▶ [Your goal] Each line starting at the one that contains "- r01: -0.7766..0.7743" and ending at the one that contains "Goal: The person" must be returned exactly, and the rest of the listing is left out.

▶ [Information shown]
..............................
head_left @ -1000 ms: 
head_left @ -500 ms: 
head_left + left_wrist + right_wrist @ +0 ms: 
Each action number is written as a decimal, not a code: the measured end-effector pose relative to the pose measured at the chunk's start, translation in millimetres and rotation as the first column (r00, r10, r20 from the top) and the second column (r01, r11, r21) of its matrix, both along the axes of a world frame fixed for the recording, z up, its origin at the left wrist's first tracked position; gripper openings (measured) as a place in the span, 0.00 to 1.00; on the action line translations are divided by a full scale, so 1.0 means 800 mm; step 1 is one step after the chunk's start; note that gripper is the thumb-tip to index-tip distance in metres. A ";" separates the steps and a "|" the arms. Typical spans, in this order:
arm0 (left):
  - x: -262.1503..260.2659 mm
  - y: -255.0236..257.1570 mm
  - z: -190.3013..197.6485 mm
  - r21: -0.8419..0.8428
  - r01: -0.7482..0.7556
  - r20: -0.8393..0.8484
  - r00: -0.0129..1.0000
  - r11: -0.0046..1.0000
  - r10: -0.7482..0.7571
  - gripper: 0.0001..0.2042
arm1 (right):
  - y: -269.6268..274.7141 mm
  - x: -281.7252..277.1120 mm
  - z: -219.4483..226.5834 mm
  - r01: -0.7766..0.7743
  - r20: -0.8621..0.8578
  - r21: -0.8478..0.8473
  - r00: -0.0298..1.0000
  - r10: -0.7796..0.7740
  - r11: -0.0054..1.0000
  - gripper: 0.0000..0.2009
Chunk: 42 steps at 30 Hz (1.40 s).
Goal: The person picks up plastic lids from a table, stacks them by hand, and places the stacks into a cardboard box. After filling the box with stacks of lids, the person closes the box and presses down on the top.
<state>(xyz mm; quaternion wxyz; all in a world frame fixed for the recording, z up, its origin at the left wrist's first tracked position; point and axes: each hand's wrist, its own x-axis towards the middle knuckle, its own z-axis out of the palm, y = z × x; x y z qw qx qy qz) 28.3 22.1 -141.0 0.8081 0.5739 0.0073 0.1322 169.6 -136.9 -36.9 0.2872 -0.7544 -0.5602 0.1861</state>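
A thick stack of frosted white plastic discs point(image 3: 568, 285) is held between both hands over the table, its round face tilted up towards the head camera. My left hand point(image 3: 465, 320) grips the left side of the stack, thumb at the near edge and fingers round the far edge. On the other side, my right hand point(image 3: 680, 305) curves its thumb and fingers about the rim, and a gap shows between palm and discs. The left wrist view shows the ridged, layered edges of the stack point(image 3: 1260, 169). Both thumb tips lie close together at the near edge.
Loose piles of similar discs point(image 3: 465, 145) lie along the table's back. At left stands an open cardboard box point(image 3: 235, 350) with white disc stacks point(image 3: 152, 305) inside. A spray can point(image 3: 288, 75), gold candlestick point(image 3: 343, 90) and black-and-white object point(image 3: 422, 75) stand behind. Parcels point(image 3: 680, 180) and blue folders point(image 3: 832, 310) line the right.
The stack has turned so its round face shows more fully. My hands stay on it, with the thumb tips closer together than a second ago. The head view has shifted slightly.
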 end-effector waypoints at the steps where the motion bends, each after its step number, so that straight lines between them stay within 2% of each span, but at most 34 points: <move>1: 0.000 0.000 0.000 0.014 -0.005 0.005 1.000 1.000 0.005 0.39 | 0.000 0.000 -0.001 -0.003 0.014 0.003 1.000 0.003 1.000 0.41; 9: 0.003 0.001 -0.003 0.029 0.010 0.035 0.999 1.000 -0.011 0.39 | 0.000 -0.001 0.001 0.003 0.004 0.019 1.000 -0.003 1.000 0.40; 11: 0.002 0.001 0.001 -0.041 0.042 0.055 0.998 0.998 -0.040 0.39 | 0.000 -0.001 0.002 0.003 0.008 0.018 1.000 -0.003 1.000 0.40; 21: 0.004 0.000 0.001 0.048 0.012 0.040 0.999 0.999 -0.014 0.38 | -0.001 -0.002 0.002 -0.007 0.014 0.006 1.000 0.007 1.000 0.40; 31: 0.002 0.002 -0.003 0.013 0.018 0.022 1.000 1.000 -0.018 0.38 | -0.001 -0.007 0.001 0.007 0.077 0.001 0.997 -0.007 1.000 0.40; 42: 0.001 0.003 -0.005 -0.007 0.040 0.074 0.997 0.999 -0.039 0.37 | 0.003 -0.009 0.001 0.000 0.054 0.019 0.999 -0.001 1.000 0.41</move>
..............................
▶ [The completed task]
  - r01: -0.7766..0.7743
  - r20: -0.8621..0.8578
  - r21: -0.8478..0.8473
  - r00: -0.0298..1.0000
  - r10: -0.7796..0.7740
  - r11: -0.0054..1.0000
  - gripper: 0.0000..0.2009
Chunk: 42 steps at 30 Hz (1.40 s).
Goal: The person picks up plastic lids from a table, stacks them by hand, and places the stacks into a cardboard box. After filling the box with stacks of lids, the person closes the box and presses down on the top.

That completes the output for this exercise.